Antes de jantar, Trump elogia Bolsonaro mas não se compromete ...
Trump recuou no desdém ao coronavírus. Bolsonaro não (Foto: JIM WATSON / AFP)

Por Rosivaldo Toscano Jr.*

Para quem pensa preso ao paradigma neoliberal, só existem dois caminhos no momento: a) ficar em quarentena e sem dinheiro; b) abrir as lojas e ir trabalhar. Resta muito claro que a “mão invisível” do mercado não vai reverter os efeitos – que são globais – dessa pandemia. Mas poderá muito bem agravá-los porque sem o isolamento social teremos aqui uma Itália múltiplas vezes aumentada. Vai morrer gente de todas as idades e não só de coronavírus, como na Itália e na Espanha. Basta ter uma apendicite, uma fratura que exija cirurgia ou qualquer procedimento que necessite de respiração mecânica.
Talvez devêssemos olhar o exemplo dos Estados Unidos, meca do discurso neoliberal: pacote de injeção na economia da ordem de dois trilhões de dólares!

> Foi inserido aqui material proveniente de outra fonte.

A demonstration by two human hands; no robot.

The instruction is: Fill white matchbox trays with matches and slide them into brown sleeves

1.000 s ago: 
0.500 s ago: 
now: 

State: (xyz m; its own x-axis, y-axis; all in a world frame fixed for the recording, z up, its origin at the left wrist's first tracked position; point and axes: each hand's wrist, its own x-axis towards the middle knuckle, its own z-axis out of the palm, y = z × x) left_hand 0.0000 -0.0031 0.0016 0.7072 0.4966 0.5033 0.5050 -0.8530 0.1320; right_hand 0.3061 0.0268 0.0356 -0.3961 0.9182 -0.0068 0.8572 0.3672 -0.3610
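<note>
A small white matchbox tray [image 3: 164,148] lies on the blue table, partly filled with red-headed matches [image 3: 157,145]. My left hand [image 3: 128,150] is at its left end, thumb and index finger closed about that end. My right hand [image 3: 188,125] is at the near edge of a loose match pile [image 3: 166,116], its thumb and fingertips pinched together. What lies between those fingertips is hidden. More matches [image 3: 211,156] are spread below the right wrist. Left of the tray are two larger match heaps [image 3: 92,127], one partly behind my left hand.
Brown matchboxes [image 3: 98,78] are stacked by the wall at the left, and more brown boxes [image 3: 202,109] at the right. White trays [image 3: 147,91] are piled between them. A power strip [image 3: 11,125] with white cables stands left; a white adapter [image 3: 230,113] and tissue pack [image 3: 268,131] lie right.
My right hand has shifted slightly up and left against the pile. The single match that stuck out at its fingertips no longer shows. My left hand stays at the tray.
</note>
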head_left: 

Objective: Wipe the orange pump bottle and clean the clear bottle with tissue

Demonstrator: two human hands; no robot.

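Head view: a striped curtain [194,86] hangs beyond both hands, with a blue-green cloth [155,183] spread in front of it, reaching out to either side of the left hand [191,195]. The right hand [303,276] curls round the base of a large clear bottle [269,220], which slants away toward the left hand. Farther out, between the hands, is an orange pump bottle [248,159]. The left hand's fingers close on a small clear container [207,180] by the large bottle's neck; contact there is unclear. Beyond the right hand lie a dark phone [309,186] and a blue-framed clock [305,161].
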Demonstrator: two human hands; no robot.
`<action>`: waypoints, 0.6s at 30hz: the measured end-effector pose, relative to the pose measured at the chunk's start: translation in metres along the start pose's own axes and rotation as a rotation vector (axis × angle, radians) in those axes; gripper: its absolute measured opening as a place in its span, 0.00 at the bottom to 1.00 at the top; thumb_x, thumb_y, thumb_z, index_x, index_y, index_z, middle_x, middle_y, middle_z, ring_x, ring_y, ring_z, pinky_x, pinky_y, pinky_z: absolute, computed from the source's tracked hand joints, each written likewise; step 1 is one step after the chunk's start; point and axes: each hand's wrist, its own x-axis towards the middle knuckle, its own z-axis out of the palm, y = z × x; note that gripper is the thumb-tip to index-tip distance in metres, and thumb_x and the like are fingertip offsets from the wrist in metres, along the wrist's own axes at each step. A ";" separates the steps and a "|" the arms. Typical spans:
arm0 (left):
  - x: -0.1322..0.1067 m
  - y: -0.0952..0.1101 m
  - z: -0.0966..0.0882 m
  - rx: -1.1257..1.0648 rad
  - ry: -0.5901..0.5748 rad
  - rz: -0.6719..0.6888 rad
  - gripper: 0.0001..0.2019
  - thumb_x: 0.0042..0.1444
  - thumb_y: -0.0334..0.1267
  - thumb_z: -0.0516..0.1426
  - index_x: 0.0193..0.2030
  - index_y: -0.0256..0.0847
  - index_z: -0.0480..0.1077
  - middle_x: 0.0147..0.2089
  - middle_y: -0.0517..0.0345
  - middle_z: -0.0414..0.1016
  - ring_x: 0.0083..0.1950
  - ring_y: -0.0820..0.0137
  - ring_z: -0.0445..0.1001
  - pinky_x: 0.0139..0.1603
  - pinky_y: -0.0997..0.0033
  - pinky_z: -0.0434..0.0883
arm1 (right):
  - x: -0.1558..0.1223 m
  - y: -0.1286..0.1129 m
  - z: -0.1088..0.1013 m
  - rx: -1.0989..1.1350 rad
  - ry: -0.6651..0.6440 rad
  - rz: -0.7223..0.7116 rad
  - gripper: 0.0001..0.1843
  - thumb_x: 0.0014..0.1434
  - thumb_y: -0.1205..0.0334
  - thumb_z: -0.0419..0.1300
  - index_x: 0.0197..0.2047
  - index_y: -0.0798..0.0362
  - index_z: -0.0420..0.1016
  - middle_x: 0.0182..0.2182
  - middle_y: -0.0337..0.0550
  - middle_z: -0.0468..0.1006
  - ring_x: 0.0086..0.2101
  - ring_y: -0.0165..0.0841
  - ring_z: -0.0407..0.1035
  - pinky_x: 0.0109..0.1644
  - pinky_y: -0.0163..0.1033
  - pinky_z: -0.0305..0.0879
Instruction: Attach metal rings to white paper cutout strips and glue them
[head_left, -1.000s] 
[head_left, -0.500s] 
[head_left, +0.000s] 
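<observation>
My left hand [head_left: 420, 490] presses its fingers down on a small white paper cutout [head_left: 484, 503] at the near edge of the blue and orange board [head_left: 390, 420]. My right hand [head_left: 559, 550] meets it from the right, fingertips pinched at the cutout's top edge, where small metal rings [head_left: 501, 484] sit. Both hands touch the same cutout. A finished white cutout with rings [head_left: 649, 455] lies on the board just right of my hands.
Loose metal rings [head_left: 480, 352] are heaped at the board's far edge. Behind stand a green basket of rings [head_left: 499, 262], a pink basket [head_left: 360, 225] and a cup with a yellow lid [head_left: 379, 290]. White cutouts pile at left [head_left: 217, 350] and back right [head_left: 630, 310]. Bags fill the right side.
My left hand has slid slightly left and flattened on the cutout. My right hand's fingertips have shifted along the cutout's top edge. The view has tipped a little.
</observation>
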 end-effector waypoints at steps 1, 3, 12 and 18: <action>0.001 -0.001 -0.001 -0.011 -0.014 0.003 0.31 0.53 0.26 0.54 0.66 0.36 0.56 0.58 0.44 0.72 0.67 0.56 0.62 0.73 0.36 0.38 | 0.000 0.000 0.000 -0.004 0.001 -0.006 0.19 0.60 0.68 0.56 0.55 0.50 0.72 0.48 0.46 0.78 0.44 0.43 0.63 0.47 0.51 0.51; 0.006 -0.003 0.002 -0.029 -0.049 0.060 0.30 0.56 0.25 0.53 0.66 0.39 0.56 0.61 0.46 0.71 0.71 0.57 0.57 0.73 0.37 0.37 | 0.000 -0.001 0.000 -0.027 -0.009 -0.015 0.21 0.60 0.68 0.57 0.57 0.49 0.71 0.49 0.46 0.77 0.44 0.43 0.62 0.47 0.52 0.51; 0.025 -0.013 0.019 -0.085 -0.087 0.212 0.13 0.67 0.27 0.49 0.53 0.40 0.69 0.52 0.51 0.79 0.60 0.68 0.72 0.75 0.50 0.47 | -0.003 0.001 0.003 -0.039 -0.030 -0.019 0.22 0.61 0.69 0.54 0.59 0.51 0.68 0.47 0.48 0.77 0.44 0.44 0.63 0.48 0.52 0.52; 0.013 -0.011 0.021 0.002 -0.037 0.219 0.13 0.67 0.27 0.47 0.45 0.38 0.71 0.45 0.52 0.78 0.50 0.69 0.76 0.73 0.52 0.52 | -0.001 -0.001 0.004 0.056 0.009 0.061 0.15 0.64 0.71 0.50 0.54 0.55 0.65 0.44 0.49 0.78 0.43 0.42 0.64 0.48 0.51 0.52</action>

O governo dos EUA pagará renda mensal às pessoas para que não passem fome e/ou se desesperem e para que consumam, e empréstimos a fundo perdido para as empresas não falirem. No mais, determinação de isolamento social enquanto necessário. Donald Trump é pragmático: rasgou sem cerimônia os postulados neoliberais nesse momento porque não lhe são convenientes. Milton Friedman, descanse em paz.
Espero estar muito errado na minha avaliação, mas acho que o problema aqui é mais grave porque o atual ministro da economia parece ser monocular. Para usar um linguajar de economia política, é um Chicago Boy. Ele repete o mantra neoliberal há décadas e acho que dificilmente terá um novo olhar – um que contrarie frontalmente tudo que apreendeu e repetiu. As medidas paliativas apresentadas até o momento são sintomáticas disso. Mas ainda torço que mude de opinião, que apresente um pacote de intervenção direta na renda das pessoas e na solidez das empresas. Meta fiscal? Trump já chutou o pau da barraca. Merkel fará o mesmo. Macron etc., todos irão a reboque.
O discurso de superávit fiscal vai cair por todo o mundo porque será impossível qualquer país, após essa pandemia, não ter gastos exorbitantes para evitar uma catástrofe interna. Essa pandemia vai mudar o paradigma econômico. Aliás, como como falei acima, já está mudando.
Se pensarmos somente dentro da ótica neoliberal, teremos uma convulsão social de todo jeito. É hora de (re)abrir os livros de John Maynard Keynes. Foi assim que se superou a grande depressão dos anos 1930. Trump, que não é bobo, já o fez.